##### DATASET EXTRACT #####
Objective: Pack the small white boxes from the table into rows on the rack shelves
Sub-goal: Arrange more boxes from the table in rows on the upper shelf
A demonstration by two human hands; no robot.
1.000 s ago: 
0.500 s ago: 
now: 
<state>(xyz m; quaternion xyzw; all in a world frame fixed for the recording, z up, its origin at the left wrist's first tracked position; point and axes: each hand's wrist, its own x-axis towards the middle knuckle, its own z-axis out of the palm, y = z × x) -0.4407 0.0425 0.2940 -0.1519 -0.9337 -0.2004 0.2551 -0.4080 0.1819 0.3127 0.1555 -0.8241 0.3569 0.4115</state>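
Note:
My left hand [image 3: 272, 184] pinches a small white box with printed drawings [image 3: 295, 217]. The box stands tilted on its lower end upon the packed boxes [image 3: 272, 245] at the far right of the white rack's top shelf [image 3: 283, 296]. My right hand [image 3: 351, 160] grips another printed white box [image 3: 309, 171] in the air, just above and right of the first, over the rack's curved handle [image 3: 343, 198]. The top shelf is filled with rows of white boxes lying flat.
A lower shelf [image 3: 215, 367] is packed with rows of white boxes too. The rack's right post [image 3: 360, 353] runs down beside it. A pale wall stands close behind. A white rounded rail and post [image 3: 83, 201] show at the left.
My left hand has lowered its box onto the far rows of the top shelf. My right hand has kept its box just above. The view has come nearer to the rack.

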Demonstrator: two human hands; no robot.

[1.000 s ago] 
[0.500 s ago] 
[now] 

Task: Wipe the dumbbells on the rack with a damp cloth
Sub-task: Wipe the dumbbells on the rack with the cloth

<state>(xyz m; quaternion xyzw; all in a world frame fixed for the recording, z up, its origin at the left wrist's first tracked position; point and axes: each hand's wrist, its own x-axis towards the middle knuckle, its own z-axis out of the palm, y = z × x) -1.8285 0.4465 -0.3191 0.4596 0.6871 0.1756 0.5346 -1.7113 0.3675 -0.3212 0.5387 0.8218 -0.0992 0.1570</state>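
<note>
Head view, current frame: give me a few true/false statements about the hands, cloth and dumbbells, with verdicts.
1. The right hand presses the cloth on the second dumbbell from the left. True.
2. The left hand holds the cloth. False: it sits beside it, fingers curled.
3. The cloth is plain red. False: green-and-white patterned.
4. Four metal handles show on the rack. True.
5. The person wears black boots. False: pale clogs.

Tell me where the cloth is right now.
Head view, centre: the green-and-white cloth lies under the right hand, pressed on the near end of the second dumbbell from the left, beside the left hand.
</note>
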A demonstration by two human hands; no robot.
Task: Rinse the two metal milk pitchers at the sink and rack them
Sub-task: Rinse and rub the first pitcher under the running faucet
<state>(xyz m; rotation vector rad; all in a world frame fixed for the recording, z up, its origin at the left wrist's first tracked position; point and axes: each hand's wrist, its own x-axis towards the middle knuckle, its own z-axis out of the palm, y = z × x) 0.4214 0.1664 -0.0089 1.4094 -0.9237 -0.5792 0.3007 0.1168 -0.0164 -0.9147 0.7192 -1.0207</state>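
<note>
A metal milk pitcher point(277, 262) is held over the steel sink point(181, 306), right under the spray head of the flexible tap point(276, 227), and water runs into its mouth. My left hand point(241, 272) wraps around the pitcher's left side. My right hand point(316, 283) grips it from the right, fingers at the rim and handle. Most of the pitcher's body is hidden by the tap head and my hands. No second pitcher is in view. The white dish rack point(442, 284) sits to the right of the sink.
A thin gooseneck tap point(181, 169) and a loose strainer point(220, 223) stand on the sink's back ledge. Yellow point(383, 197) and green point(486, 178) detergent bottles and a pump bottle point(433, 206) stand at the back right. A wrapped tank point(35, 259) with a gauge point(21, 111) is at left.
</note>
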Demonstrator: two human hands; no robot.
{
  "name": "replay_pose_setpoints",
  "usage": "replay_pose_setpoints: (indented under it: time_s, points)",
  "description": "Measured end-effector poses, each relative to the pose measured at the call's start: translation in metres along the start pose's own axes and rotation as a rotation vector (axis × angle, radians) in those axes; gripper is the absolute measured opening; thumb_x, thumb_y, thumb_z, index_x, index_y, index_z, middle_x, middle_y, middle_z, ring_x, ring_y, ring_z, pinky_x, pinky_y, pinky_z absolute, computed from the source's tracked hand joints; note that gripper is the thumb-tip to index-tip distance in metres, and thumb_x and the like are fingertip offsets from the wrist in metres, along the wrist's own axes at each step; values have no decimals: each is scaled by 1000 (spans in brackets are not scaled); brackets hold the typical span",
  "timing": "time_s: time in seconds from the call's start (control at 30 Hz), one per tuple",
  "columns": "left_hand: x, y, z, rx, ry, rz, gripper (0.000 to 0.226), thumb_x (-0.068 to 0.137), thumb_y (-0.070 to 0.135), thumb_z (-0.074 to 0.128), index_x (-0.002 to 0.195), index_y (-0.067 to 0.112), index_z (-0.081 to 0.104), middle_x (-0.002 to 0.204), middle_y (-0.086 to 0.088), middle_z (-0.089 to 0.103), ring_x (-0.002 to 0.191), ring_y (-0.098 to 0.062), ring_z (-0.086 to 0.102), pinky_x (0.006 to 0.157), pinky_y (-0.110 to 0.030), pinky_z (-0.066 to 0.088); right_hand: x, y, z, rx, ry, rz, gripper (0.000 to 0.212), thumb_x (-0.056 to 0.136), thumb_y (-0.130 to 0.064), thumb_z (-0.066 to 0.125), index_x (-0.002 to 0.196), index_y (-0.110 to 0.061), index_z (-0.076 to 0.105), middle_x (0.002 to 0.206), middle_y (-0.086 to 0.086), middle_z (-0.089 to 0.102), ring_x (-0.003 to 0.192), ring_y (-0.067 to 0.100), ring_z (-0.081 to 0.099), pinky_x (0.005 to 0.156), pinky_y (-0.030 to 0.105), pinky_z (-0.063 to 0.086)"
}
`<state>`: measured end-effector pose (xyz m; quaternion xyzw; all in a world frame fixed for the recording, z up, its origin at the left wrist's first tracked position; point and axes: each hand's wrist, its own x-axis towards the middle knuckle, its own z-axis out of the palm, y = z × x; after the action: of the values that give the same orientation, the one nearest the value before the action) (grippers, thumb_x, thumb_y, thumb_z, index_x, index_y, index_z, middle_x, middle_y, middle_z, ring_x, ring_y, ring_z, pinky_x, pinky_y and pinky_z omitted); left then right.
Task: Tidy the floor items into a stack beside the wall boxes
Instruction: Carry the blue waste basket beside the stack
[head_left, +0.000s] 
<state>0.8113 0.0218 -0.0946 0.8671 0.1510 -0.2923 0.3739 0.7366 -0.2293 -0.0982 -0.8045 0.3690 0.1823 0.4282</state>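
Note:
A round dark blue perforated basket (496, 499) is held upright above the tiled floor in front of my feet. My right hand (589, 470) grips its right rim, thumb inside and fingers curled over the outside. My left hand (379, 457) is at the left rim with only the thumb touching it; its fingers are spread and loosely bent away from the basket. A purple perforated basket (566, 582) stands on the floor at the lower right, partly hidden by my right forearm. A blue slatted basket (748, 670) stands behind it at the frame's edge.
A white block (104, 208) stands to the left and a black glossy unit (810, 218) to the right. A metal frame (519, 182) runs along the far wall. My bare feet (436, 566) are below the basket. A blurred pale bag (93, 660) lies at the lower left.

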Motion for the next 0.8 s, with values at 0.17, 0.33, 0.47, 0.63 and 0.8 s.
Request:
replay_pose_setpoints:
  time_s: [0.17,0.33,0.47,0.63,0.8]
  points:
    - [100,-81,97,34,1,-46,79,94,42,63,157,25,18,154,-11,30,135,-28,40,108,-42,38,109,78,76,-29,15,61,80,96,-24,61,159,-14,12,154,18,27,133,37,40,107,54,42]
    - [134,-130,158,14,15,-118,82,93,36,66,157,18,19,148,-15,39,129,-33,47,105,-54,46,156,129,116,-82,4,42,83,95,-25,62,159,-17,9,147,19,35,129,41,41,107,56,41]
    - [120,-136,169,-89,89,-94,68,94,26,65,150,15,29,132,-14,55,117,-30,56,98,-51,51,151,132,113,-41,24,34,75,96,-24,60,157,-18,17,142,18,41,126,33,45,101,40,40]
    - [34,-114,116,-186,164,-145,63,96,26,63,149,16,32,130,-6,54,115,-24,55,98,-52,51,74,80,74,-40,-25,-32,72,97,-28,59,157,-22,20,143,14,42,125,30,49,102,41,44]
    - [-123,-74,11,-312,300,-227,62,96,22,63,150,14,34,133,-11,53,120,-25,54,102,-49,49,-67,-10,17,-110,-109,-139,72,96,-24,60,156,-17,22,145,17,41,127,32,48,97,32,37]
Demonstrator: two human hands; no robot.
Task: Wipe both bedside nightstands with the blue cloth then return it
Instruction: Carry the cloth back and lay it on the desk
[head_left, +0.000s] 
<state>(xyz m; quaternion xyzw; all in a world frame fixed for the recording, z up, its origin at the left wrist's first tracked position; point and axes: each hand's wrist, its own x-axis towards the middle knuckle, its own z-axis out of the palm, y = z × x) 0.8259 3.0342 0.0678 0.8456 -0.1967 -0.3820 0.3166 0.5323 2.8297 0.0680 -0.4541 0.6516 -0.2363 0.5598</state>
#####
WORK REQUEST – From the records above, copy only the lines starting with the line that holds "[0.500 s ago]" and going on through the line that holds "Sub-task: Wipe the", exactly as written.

SOLVED PROBLEM –
[0.500 s ago] 
[now] 

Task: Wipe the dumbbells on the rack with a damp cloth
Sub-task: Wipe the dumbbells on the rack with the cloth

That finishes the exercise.